▸ **WHAT YOU HAVE TO DO**
What is the number of lines in this listing that include the string "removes"? Answer with that number by itself.

▸ **SOURCE RECORDS**
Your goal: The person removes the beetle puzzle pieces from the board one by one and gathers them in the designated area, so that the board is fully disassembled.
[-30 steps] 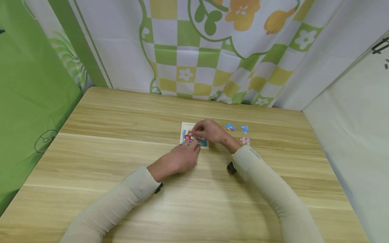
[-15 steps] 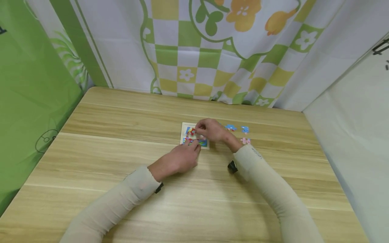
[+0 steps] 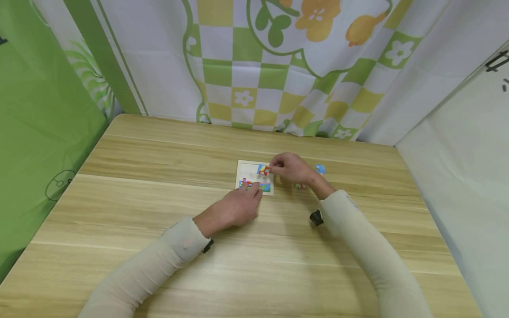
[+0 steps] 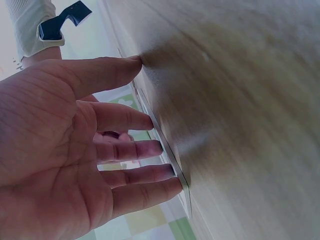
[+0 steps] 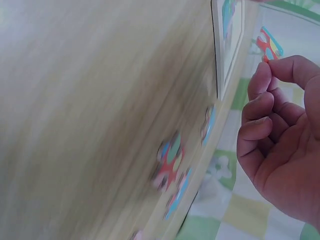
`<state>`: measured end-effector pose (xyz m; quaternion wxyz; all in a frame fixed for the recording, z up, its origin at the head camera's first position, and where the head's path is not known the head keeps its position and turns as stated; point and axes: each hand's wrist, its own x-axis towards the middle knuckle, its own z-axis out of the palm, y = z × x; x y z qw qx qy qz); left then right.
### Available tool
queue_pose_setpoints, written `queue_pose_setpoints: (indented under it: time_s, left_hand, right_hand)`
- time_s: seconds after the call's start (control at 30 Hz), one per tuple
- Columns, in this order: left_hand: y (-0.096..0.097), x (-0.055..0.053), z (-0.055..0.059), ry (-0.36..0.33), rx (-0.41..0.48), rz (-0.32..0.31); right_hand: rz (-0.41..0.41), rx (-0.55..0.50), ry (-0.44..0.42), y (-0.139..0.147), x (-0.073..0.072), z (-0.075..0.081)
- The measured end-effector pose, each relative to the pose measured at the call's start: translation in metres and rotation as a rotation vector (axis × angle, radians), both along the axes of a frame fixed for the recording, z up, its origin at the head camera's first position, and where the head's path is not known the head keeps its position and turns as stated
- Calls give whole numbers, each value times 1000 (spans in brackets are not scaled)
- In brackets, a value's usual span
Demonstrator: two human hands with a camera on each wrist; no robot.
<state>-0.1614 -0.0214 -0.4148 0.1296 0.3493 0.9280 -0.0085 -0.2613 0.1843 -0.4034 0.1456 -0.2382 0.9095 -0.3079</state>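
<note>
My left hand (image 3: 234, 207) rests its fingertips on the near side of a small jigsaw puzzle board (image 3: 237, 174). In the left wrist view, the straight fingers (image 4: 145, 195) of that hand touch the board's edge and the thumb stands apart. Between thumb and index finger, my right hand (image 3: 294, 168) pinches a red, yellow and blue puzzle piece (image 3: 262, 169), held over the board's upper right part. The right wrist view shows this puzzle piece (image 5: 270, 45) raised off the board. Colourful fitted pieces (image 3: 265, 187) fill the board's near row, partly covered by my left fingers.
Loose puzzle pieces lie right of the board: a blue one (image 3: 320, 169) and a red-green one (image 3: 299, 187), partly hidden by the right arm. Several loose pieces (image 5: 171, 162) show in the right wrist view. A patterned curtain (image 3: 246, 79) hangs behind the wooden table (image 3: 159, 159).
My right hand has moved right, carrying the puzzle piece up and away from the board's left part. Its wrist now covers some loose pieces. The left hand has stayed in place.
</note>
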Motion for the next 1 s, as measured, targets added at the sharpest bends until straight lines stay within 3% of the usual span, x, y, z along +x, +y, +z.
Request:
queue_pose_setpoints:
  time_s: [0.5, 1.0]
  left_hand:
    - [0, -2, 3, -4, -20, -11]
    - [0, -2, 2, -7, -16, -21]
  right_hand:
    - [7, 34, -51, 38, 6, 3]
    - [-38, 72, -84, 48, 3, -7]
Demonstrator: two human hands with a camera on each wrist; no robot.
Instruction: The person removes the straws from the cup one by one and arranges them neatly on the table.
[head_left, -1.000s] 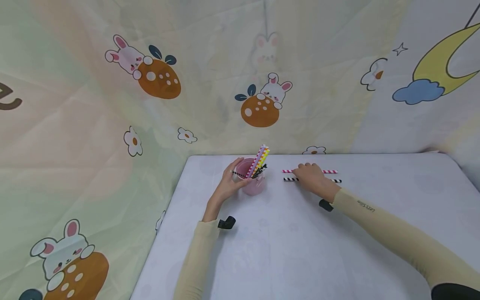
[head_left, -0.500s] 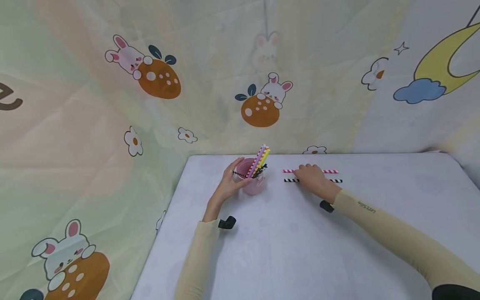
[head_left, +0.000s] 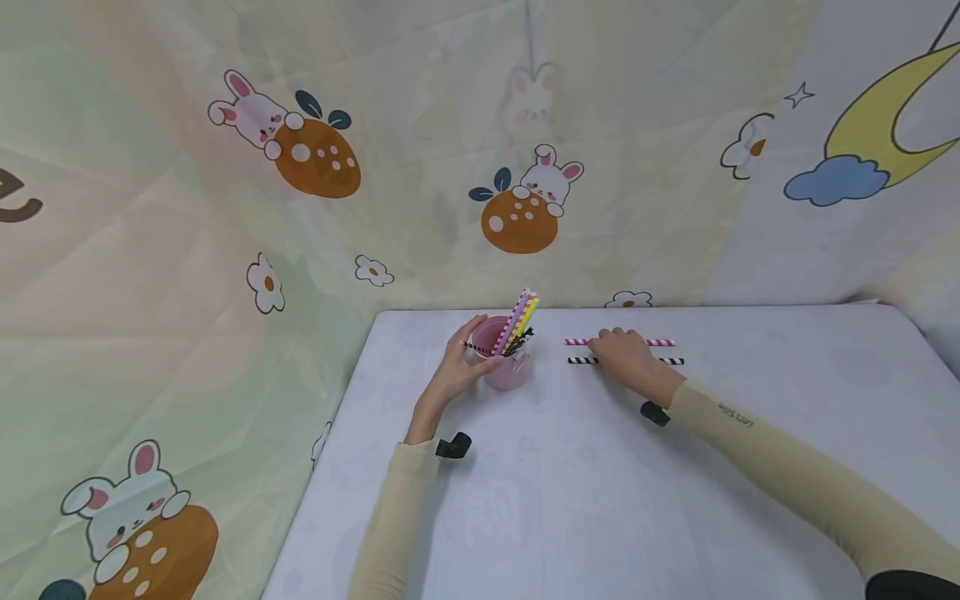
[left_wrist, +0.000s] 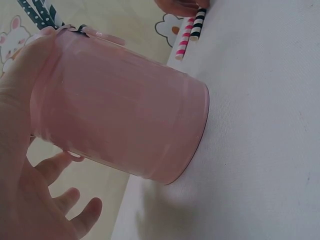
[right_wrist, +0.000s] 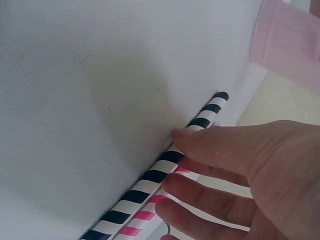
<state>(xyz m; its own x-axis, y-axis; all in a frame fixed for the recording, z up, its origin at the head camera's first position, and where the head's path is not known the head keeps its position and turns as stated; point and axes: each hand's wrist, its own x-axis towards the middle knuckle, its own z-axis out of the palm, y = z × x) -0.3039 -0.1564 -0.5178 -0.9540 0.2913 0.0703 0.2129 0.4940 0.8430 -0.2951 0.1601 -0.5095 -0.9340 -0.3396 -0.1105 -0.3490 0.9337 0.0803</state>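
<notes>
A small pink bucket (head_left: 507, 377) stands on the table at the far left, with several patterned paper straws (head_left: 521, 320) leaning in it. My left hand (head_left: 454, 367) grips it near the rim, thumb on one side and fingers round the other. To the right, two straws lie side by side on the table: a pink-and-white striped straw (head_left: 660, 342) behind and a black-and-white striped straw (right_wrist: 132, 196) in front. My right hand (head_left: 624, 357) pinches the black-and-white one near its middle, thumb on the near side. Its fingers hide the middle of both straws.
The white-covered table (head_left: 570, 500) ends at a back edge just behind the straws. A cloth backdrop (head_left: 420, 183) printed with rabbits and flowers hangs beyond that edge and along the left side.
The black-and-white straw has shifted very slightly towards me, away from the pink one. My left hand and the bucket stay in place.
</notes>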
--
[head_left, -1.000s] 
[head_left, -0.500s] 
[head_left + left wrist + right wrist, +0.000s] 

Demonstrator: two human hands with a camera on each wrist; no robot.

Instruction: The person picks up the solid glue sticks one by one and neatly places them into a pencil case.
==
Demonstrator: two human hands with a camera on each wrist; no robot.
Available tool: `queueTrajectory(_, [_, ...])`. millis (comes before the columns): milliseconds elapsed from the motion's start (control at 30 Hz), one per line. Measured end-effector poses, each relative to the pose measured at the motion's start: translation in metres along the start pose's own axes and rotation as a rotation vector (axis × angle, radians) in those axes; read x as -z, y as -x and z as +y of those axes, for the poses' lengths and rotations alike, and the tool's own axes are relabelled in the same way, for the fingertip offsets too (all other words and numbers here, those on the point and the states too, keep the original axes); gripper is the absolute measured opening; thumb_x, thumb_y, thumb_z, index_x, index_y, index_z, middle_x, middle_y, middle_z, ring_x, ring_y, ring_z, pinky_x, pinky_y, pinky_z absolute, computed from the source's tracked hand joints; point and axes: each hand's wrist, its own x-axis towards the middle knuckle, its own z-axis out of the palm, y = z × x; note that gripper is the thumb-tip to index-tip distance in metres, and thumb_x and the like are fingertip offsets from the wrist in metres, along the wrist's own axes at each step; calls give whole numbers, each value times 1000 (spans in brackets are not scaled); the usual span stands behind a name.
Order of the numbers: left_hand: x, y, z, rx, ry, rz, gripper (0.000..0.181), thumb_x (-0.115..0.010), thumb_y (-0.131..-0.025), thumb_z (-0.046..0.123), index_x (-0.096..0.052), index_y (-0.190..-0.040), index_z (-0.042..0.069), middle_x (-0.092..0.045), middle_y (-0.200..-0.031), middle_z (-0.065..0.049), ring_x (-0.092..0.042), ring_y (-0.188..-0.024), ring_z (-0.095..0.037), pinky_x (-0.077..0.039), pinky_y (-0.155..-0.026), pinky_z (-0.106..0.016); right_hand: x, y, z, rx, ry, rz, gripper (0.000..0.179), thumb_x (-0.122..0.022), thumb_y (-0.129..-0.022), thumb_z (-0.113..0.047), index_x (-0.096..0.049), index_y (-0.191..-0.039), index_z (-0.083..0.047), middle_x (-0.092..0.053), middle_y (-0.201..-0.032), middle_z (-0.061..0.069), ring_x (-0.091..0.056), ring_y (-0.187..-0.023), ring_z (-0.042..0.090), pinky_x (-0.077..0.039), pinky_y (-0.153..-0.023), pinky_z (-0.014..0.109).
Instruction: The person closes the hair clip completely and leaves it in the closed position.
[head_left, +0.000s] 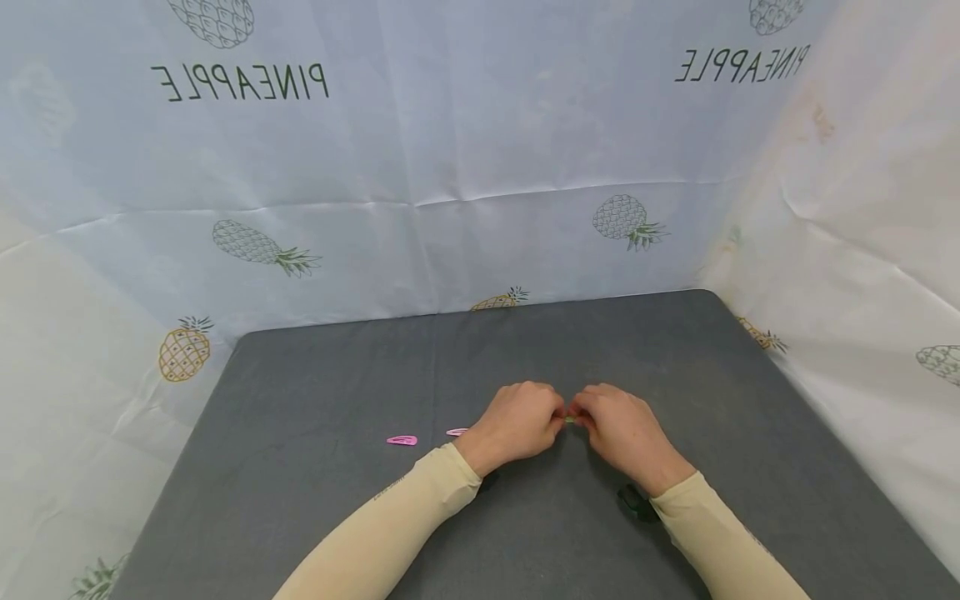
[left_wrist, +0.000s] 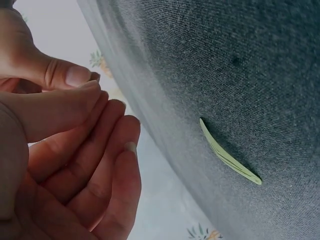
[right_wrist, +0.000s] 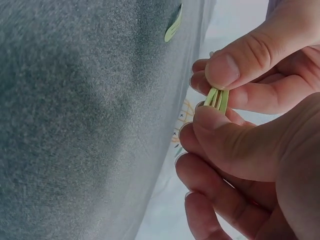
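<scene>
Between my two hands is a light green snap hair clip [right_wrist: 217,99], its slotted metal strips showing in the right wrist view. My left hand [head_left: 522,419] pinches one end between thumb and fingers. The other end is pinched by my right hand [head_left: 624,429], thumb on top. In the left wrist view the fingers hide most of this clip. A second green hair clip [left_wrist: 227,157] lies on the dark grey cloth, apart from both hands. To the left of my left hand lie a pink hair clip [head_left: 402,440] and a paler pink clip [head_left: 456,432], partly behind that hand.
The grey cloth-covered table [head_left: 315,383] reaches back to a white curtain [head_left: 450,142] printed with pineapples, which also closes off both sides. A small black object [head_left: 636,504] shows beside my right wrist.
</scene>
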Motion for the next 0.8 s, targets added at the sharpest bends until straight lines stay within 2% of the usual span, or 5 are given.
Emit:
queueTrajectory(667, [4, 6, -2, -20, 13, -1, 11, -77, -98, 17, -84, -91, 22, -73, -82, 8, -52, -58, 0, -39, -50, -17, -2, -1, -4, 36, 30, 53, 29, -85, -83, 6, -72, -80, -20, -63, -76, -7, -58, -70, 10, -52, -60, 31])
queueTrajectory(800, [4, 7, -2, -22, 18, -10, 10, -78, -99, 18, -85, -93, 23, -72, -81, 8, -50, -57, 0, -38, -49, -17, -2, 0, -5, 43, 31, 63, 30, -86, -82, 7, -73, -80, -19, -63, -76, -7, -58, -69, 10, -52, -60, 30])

▸ **RESULT OF THE EXERCISE**
2